To efficiently distribute, collect and analyse the responses to the questionnaires, the online tool “Surveymonkey” was chosen (https://www.surveymonkey.com/; SurveyMonkey Europe UC, Dublin, Ireland). The questionnaires were beta-tested by SEA project partners, resulting in further optimisation of the questions. The questionnaire links together with an accompanying introduction of the study’s context and aims, and detailed consent to terms and conditions of participation were provided to all SEA project partners who distributed the information to their personal and professional networks in spring 2017 to target HCPs in the field of early nutrition. Inclusion criteria for being eligible to fill-in the online questionnaires were set by the mandatory selection of a health care profession from a drop down menu. In addition, only HCPs from the SEA region were included in the analysis. There were no further inclusion restrictions to allow for a higher number of participation and to retrieve a broader spectrum of answers.
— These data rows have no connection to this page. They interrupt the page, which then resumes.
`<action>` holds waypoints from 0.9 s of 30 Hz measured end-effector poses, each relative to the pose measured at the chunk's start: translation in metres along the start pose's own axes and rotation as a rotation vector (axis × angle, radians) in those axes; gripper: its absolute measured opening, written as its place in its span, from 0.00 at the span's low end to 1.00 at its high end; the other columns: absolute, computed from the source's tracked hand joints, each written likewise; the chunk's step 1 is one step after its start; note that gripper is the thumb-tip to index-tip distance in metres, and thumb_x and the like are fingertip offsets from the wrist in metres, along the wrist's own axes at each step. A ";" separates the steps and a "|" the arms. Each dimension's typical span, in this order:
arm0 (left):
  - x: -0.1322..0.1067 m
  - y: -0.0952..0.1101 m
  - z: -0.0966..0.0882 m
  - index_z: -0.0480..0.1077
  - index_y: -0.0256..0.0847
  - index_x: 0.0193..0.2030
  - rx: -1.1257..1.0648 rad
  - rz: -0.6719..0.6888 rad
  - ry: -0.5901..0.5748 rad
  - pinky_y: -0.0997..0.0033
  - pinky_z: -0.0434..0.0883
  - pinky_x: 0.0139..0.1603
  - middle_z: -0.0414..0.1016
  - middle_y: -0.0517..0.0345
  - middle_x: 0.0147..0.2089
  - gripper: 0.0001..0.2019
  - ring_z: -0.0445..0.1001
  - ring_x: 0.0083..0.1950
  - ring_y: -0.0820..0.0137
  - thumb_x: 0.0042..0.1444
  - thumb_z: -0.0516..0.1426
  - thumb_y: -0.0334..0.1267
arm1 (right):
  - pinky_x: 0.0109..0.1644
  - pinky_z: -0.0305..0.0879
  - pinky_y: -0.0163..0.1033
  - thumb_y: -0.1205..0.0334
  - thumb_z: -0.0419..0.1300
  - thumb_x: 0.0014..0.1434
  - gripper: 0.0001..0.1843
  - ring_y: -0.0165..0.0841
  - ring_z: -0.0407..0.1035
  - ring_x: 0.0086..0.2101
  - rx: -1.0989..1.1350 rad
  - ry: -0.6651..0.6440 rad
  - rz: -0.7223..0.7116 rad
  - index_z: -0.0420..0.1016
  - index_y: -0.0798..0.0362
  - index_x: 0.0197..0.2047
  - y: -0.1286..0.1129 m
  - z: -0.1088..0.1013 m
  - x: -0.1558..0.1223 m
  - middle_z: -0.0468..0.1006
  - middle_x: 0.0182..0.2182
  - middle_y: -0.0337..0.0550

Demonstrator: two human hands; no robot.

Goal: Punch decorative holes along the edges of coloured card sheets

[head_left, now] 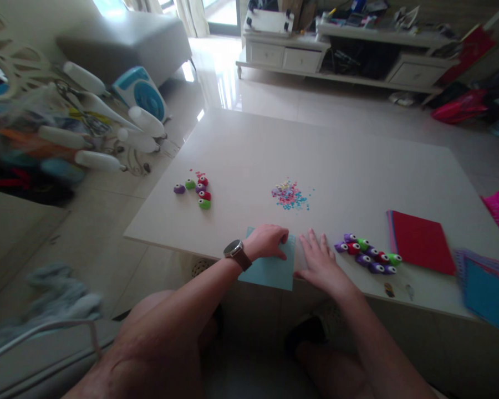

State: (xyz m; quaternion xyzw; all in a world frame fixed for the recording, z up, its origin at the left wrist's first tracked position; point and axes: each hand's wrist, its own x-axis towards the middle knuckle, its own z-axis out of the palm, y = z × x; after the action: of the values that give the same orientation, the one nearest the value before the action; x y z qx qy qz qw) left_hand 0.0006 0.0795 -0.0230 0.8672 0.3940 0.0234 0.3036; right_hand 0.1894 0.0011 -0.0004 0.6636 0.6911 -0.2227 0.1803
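A light blue sheet of paper [270,274] lies at the table's near edge, its lower part jutting past the edge. My left hand [270,242], with a watch at the wrist, rests over its upper part, fingers curled and thumb apart from the index finger. Nothing shows between them; the underside of the hand is hidden. Just right of the sheet, my right hand [322,263] lies flat on the table, fingers spread. Beside it sit several small red, green and purple craft punches [372,252] with white round tops. Beyond both hands is a pile of coloured paper bits [289,194].
More punches [203,194] stand at the table's left, near a few red bits [198,173]. To the right lie a stack of red paper [424,244] and blue sheets [488,291] overhanging the edge. Two small objects [399,291] lie by the near edge.
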 end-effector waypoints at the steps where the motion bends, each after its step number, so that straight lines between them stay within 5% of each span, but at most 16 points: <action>1: 0.000 0.000 0.000 0.73 0.43 0.40 -0.001 -0.002 -0.002 0.70 0.61 0.34 0.78 0.60 0.37 0.20 0.74 0.37 0.67 0.45 0.71 0.50 | 0.71 0.48 0.65 0.52 0.68 0.55 0.57 0.63 0.27 0.73 0.000 0.002 -0.002 0.42 0.54 0.79 0.000 0.001 0.000 0.28 0.77 0.53; 27: 0.000 0.000 0.001 0.73 0.43 0.40 0.010 0.005 -0.002 0.70 0.61 0.34 0.78 0.60 0.37 0.21 0.74 0.37 0.67 0.44 0.72 0.50 | 0.70 0.50 0.67 0.51 0.68 0.54 0.58 0.63 0.27 0.73 0.002 0.011 -0.005 0.42 0.53 0.79 0.003 0.004 0.002 0.28 0.77 0.53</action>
State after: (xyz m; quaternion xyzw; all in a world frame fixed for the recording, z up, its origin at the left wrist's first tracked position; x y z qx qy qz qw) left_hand 0.0009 0.0795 -0.0237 0.8697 0.3919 0.0214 0.2994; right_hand 0.1916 0.0007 -0.0051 0.6632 0.6935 -0.2203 0.1752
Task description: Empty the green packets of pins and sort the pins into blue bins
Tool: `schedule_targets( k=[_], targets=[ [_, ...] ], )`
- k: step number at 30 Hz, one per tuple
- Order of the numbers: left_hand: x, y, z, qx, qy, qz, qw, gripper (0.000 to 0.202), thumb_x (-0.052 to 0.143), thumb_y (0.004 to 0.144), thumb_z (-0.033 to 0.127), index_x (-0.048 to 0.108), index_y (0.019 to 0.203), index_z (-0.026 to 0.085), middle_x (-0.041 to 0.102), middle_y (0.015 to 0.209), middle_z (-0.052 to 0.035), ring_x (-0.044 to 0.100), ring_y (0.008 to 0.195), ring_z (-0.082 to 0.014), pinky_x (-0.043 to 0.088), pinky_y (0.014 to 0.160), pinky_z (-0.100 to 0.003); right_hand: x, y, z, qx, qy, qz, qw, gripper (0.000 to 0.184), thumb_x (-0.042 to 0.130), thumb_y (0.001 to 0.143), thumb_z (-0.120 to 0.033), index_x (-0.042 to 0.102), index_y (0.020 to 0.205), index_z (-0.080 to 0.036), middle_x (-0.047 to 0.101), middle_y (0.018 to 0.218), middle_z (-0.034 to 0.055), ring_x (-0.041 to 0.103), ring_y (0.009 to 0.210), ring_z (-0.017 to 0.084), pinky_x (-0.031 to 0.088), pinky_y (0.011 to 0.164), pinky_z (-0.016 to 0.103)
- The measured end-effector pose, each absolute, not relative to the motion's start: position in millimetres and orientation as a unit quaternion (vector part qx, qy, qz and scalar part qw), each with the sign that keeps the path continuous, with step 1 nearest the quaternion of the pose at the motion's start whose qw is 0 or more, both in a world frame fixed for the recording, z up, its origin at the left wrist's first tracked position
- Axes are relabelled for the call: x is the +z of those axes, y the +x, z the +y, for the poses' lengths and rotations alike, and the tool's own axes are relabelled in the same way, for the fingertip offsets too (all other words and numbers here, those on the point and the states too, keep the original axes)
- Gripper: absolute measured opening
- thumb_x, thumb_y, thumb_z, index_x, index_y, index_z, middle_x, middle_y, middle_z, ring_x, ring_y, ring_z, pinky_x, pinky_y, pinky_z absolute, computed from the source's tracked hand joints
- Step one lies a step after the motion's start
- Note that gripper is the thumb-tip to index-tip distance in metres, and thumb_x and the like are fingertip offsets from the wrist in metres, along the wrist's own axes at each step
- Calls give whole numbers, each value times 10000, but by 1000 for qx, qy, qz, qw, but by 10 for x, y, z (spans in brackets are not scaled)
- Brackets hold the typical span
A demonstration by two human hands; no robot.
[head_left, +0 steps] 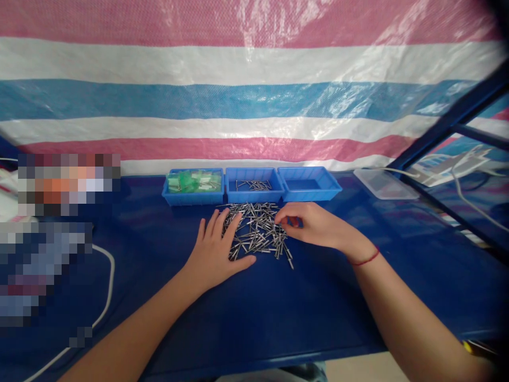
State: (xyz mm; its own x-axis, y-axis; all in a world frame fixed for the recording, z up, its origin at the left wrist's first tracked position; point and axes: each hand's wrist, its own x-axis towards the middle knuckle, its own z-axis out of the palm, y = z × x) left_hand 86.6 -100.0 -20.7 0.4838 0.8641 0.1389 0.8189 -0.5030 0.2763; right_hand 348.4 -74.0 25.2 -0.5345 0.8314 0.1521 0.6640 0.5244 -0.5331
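A loose pile of thin silver metal nails [256,233] lies on the blue table in front of three blue bins. My left hand [214,249] rests open at the left side of the pile, with fingers spread and the fingertips over its edge. At the right side, my right hand [310,225] has thumb and fingers pinched together against the nails; whatever sits between the fingertips is too small to make out. Several more nails lie in the middle blue bin [254,196], just behind the pile.
The left blue bin [193,199] holds green and clear plastic packets. Beside the middle bin stands the right blue bin [310,193]. A clear plastic lid [385,184] lies further right. A white cable [111,265] curves along the left side, near blurred items. Striped sheeting [254,101] hangs behind.
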Motion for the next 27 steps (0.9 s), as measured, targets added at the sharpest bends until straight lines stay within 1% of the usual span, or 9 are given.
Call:
schedule_targets(
  k=[4,9,14,17,21,27],
  targets=[
    [-201,872,-1006,131,856,493,85,876,541,798,663,222,1497,241,238,1557,-153,146,1444,-387,134,1129,-634,237,3458,-744,186,-403,-879,175,227,550,794,-80,686,930,-201,660,888,31,590,737,136,450,669,270],
    [-163,888,-1005,111,854,502,84,856,549,807,642,247,1491,224,237,1557,-156,149,1445,-379,138,1138,-618,259,3447,-753,179,-435,-870,146,177,551,743,-49,672,795,-166,633,779,19,556,684,125,422,653,258],
    [-165,879,-998,115,855,498,83,835,526,825,640,236,1493,233,226,1560,-155,145,1446,-380,146,1133,-627,254,3391,-782,192,-442,-867,127,106,602,782,-166,685,848,-172,643,816,28,577,726,142,425,666,263],
    [-178,873,-999,121,857,495,81,819,520,831,636,236,1492,246,238,1557,-148,145,1447,-376,148,1131,-629,236,3376,-783,190,-440,-869,127,96,605,804,-197,684,852,-171,646,828,30,585,737,145,427,676,265],
    [-184,875,-1001,118,858,495,75,814,519,833,634,242,1490,241,241,1555,-153,150,1446,-376,154,1129,-632,222,3354,-782,178,-453,-865,122,103,581,835,-204,677,816,-172,644,812,34,594,753,151,429,701,270],
    [-184,868,-999,114,861,492,69,810,510,840,633,241,1492,235,237,1557,-153,142,1448,-375,155,1126,-637,243,3289,-818,117,-479,-864,104,142,542,847,-158,666,787,-187,628,827,27,600,754,146,413,704,263]
  ],
)
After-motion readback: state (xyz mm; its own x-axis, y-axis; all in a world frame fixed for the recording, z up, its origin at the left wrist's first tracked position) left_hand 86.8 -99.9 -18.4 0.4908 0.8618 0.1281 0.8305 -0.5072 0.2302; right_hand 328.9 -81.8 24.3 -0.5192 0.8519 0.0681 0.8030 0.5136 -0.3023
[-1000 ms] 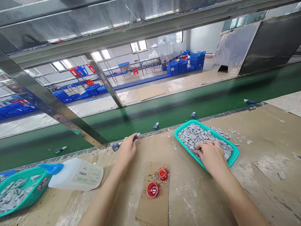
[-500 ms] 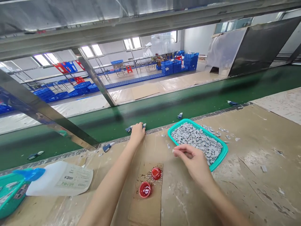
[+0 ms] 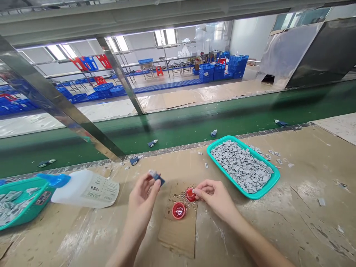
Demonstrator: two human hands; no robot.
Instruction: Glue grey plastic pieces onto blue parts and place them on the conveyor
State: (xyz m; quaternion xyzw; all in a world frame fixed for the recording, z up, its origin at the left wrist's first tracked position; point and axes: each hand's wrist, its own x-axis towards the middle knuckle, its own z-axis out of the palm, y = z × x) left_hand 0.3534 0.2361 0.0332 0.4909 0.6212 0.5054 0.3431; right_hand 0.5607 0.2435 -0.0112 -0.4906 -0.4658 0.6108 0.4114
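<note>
My left hand [image 3: 146,191] is raised over the table, pinching a small dark-blue and white plastic part [image 3: 157,177] between thumb and fingers. My right hand [image 3: 213,193] is closed in a pinch at the rear red cup [image 3: 190,194]; a tiny pale piece shows at its fingertips, most of it covered. A second red cup [image 3: 178,210], with shiny liquid inside, sits just in front. Both cups rest on a stained cardboard strip [image 3: 178,237]. Right of them stands a turquoise basket [image 3: 257,194] heaped with small grey plastic pieces [image 3: 241,165].
A green conveyor belt [image 3: 183,129] runs behind the table, carrying several blue-and-white parts. At left, a white bottle [image 3: 86,189] with a blue cap lies against another turquoise basket [image 3: 30,211]. A slanted metal post [image 3: 72,115] stands at the left. Loose grey pieces [image 3: 274,152] lie beside the right basket.
My left hand has come back from the belt edge with the blue-and-white part. My right hand has moved left and down from beside the basket to the rear red cup.
</note>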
2.5. Development of ENeA SEA e-Learning Platform, Curriculum and e-Modules and its Evaluation

Data from the online surveys were analysed to determine teaching and learning contents to provide the required knowledge and skills, and formats that meet the needs of Thai and Malaysian doctors. The data also provided the basis for guiding exploitation and sustainability measures to maximise the impact of the project outputs.
The Early Nutrition eAcademy Global (ENeA Global) platform of LMU Munich served as the basis for generating adapted and needs driven targeted content of the ENeA SEA modules, along with an established e-learning programme on malnutrition of the University of Southampton. By comparative analysis of the needs assessment and existing content of the ENeA Global platform, topics for e-learning modules and relevant content adaptations for SEA were determined. Guided by a “scientific content panel” and through an iterative regular review process, six e-learning modules were identified. A “Distance Learning Expert Panel” guided platform design using open source learning management software Moodle based on the existing ENeA Global Moodle infrastructure. Instructional design elements comprised videos, animated characters representing SEA regional healthcare staff and clients, case-based scenarios and interactive elements using H5P, a free and open-source content collaboration framework based on JavaScript. H5P is an abbreviation for HTML5 Package, and enables for everyone to create, share and reuse interactive HTML5 content. Innovation of the e-learning platform and its modules is reflected by an interactive and culturally sensitive design approach. It is based on constructivism, supporting the learner to construct knowledge based on their existing knowledge through situated learning and authentic tasks. A narrative counselling situation of a client and a HCP shown through a 3D video is such an example. Scenario-based cases and culturally appealing visual presentation motivate and actively engage the learner in their learning process, which is very important for effective learning. Furthermore, to achieve a high level of identification of the learner, great care was taken to design characters representative of SEA and to reflect real life situations. This facilitates the learner to build concrete knowledge through experiencing relevant case scenarios, which in turn makes it possible for the learner to apply their gained knowledge in practice.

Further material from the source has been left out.